The Delaware Comprehensive Assessment System (DCAS) tests students in grades 3 through 10 during the school year. The 2012 findings released today show that more than 10,000 more students are proficient this year in reading compared to a year ago, while more than 9,000 additional students reached proficiency in math.
“We’re also seeing greater growth within the same school year than we saw the year before,” Delaware Secretary of Education Mark Murphy said. “When we look at how our students did in the fall of 2011 and now how they did in the spring of 2012, that growth we’re seeing is greater than the growth we saw the prior school year.”
73-percent of students were found to be proficient in reading this spring, and 72-percent were proficient in math.
The results were not as impressive in the areas of science and social studies. Science proficiency was 52-percent and social studies proficiency was 68-percent.
Addressing gaps in achievement
Murphy says challenges remain in addressing achievement gaps affecting students with disabilities.
“The fact that our students with disabilities are performing at lower levels than our students without disabilities is something that we’re all working on, and is a high priority” Murphy adds.
Gaps were most prevalent at the middle and high school levels.

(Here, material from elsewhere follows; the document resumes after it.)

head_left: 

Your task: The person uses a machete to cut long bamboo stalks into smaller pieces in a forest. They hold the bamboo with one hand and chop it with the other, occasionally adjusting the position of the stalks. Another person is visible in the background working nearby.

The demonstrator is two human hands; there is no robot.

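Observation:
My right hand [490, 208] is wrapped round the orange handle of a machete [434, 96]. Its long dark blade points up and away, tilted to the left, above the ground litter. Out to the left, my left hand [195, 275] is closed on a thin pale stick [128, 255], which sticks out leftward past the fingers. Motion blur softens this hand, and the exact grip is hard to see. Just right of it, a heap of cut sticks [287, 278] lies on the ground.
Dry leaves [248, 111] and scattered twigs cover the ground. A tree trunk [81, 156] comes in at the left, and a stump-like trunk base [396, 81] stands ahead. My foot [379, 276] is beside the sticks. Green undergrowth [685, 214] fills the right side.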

State education officials have been reviewing the results in performance reviews in all 19 districts across the state, which Murphy says have experienced similar achievement gaps. “We are seeing pockets of schools and districts that have done some really good work in the area of special education, and are seeing the results of that.”
There was progress in narrowing achievement gaps based on race and income in reading and math over the course of the past year in grades three through ten.
Partnership Zone progress
The spring DCAS results also find that four schools identified as in need of improvement in the state’s Race to the Top initiative are making progress. Glasgow High School, Stubbs Elementary School, Howard High School of Technology and Positive Outcomes Charter School demonstrated iimprovements in reading and math at rates exceeding the state’s overall progress.
“We are excited by these initial gains,” Murphy said. “The schools’ implementation of their individualized plans is resulting in robust instructional practices that are leading to academic growth.”
“Our entire learning community is excited about our progress. It truly was a collaborative effort,” Stubbs Elementary School Principal Merridith Murray said.
Delaware was one of the first two states to qualify for Race to the Top federal funding, and received $119-million to be directed toward improving the quality of education. Since the initial round of PZ schools was announced in 2010, several more have been added including three in the Red Clay School District.
“I think being in a Partnership Zone really energized the staff,” Red Clay District Superintendent Mervin Daugherty said. “We are very excited about being able to implement some of the programs.”